-- INSTRUCTIONS TO FOLLOW --
Among the lines of data below, reproduce only those from the one with "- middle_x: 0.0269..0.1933" through the one with "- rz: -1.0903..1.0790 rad", exactly as they stand, both ends included.

-- DATA PROVIDED --
--*--
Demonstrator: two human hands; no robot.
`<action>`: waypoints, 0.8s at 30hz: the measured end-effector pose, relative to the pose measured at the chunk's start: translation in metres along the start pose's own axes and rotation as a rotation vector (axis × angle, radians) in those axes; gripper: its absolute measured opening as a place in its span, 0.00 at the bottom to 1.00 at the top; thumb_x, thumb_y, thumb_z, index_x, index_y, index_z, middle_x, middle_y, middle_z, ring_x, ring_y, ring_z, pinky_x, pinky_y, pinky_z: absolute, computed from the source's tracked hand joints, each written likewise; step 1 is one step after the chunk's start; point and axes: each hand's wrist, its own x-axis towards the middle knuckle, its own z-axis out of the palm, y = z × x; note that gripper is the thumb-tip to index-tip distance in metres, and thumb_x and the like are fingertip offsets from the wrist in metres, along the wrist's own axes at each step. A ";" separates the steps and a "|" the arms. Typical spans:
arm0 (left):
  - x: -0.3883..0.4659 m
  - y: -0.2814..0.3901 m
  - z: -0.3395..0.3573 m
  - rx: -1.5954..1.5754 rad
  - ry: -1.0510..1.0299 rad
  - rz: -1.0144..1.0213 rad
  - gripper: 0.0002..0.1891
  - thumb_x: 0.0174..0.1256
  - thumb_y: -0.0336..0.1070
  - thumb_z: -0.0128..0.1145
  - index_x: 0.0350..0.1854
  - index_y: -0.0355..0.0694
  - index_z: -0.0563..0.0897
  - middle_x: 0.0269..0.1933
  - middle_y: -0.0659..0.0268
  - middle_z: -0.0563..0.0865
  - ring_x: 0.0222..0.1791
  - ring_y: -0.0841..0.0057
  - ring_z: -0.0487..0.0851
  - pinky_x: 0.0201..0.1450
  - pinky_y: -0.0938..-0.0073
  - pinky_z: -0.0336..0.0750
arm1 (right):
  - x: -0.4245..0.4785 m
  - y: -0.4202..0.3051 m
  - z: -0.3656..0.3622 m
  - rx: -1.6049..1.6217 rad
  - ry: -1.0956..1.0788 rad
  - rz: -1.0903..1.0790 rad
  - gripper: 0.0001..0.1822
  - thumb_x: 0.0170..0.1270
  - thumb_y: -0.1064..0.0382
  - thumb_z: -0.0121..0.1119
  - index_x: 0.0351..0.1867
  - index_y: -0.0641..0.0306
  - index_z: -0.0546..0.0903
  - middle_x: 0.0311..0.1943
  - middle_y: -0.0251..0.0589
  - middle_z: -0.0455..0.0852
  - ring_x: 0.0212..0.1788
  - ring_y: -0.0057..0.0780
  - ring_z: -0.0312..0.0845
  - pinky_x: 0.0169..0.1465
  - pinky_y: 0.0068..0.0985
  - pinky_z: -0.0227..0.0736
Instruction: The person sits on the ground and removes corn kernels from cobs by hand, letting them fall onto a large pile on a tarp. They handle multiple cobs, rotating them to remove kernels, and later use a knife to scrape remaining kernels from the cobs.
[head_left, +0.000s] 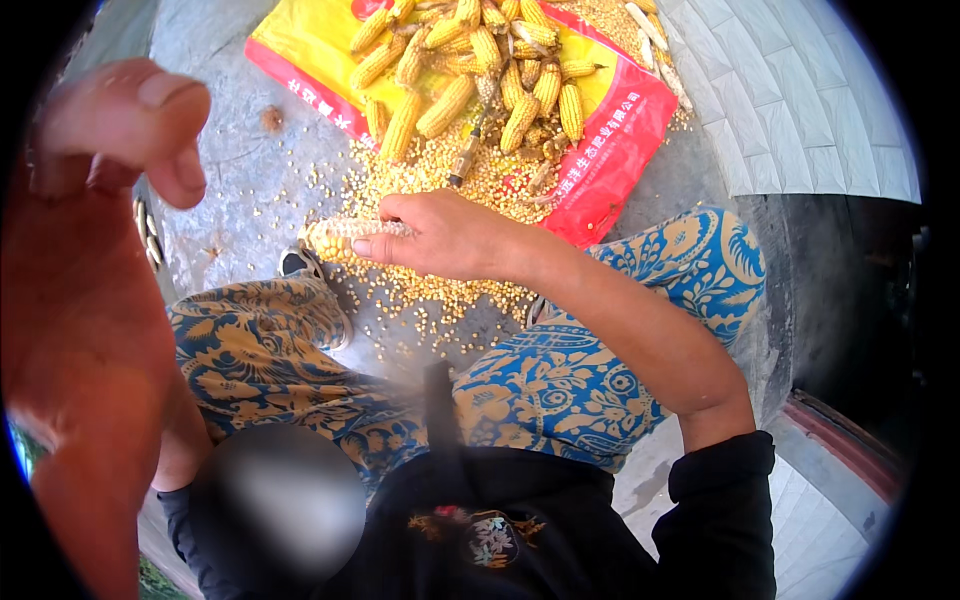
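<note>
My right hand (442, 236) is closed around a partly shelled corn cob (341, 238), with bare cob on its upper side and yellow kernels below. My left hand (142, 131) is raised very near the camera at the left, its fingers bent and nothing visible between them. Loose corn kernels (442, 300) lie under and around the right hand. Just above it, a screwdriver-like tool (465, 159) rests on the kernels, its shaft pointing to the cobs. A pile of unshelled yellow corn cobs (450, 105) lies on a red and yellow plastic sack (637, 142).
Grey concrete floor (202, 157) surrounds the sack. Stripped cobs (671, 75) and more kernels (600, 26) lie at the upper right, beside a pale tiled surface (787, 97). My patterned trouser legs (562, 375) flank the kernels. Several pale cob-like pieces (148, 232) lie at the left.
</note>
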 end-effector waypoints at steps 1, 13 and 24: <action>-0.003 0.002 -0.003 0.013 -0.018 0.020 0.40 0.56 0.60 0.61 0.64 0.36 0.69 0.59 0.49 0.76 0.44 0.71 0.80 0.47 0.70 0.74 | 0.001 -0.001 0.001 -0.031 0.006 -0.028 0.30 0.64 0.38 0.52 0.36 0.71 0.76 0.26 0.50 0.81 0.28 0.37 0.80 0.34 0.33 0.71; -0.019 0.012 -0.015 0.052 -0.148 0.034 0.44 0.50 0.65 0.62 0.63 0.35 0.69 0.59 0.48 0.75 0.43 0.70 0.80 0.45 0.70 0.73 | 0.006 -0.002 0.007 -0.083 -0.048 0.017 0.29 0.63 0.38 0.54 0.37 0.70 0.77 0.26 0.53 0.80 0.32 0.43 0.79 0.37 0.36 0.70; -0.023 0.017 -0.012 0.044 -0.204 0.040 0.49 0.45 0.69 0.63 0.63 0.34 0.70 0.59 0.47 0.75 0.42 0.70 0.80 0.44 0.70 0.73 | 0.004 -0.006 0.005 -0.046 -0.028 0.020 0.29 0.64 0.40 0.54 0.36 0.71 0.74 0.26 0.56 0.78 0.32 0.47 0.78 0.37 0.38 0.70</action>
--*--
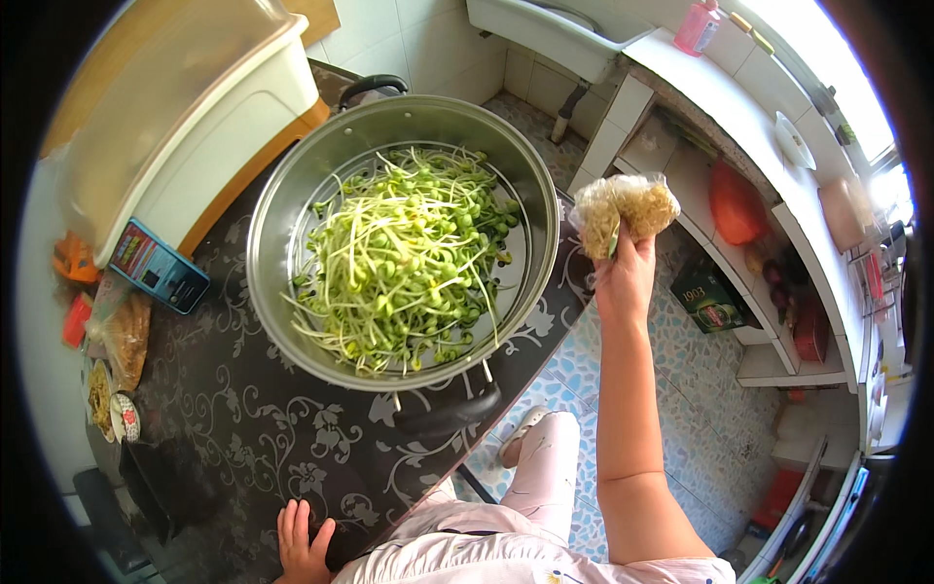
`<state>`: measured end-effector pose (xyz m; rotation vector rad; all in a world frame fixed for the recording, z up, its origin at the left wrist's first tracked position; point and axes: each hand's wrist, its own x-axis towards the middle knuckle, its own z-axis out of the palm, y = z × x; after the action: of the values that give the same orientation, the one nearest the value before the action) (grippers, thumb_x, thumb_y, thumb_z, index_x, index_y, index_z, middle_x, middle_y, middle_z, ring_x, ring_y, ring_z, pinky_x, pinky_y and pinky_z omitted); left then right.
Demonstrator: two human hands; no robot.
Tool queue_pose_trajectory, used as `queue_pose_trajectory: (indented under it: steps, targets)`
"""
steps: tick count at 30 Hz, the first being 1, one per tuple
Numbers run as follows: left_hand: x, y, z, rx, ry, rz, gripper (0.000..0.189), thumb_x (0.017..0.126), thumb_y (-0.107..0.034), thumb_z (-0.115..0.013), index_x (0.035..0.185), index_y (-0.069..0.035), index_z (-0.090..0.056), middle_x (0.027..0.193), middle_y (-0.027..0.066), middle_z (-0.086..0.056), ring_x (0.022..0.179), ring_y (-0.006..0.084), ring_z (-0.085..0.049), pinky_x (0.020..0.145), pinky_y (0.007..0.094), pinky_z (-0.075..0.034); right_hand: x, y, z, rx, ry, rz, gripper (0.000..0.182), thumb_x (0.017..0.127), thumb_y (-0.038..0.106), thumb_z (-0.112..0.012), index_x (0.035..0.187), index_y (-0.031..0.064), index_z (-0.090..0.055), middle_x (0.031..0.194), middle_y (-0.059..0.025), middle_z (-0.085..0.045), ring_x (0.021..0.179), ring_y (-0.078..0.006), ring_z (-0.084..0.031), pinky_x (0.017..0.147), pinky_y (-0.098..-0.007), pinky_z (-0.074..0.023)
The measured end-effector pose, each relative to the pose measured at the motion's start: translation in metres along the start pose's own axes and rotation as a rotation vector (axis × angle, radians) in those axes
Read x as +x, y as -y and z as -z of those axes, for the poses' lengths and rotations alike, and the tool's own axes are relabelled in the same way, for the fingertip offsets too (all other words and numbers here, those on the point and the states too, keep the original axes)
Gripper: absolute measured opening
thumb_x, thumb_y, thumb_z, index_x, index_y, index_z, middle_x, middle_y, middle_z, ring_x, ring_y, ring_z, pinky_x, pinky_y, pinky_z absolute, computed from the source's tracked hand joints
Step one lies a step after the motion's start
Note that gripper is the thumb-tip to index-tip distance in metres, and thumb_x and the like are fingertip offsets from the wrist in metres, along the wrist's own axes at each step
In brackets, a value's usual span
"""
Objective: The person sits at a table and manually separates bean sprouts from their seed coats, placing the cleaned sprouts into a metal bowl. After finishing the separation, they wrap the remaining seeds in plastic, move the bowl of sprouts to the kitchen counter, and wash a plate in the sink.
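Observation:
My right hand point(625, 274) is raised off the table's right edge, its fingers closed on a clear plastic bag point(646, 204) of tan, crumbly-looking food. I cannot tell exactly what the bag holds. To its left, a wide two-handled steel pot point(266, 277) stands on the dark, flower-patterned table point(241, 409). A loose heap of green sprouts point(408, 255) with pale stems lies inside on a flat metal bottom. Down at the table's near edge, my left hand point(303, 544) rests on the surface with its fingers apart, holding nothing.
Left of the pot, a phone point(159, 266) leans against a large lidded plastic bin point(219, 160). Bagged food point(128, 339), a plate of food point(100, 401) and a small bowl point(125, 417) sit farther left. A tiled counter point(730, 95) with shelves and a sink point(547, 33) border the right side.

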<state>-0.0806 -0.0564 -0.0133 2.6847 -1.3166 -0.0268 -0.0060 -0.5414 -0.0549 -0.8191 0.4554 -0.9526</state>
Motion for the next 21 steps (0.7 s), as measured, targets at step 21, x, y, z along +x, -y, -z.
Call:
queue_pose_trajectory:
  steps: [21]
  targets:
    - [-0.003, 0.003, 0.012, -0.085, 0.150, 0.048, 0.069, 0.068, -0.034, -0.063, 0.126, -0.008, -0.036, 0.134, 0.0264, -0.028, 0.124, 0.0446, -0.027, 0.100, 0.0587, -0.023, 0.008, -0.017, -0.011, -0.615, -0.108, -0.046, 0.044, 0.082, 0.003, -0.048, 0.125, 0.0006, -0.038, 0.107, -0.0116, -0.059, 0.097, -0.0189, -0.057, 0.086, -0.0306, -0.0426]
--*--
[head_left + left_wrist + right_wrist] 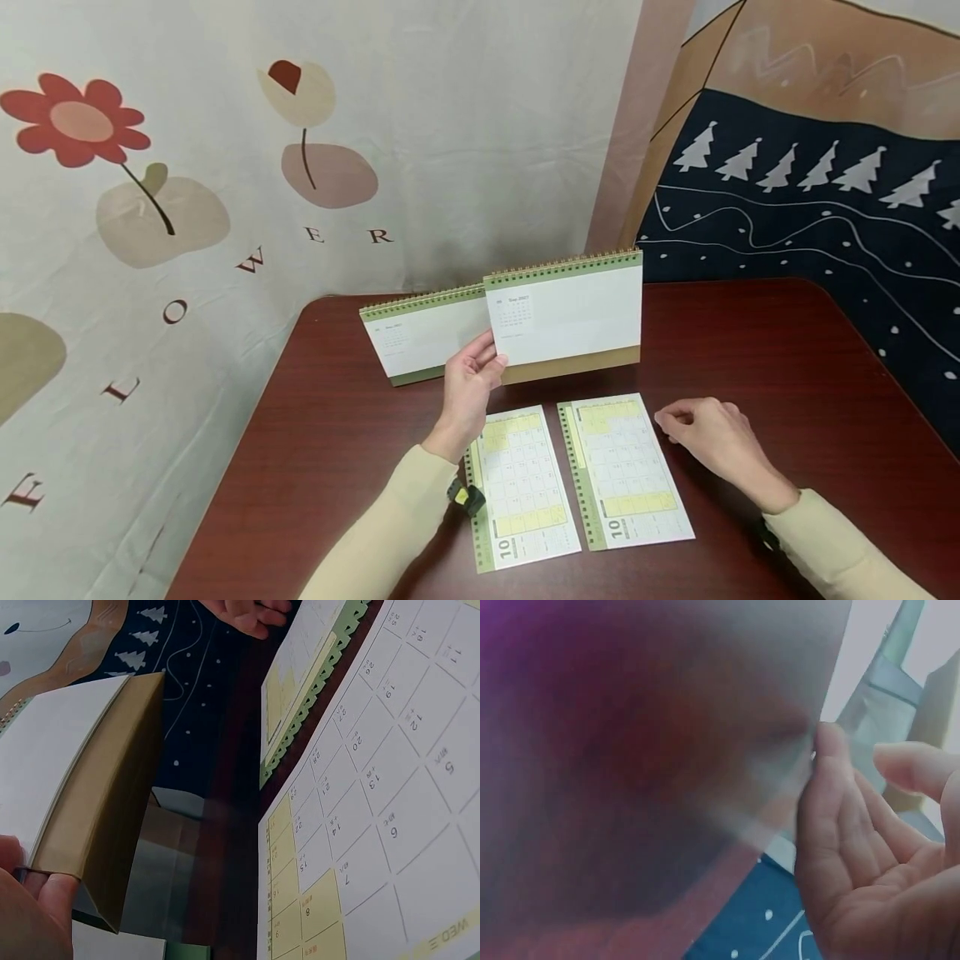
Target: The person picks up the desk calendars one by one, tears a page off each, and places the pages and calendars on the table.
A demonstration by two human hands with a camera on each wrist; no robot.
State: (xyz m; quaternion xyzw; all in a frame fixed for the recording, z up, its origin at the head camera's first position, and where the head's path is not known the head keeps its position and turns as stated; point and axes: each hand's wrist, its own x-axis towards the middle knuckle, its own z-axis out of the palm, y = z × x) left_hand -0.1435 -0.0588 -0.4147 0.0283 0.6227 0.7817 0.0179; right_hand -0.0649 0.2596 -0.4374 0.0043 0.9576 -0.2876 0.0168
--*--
-- RESPONSE TO THIS EXERCISE --
  - middle_x: 0.0269..0.1933
  - middle_y: -0.0659..0.0268
  - middle_z: -0.0563..0.0865
  - ring_x: 0.0222..0.1791
  - ring_y: -0.0841..0.0057
  - ring_z: -0.0487..0.0851
  - pinky_x: 0.0201..0.1450
  - pinky_y: -0.0938..-0.0073
  - pinky_z: -0.0336..0.0750
arm1 (right):
  - x: -0.4245..0.4785 m
  - y: -0.4202..0.3051 m
  - z: -0.3656..0.3622 m
  - rx: -1.6049..1.6217 rad
  - ry: -1.0956..1.0788 rad
  - rz: -1.0903..1.0790 rad

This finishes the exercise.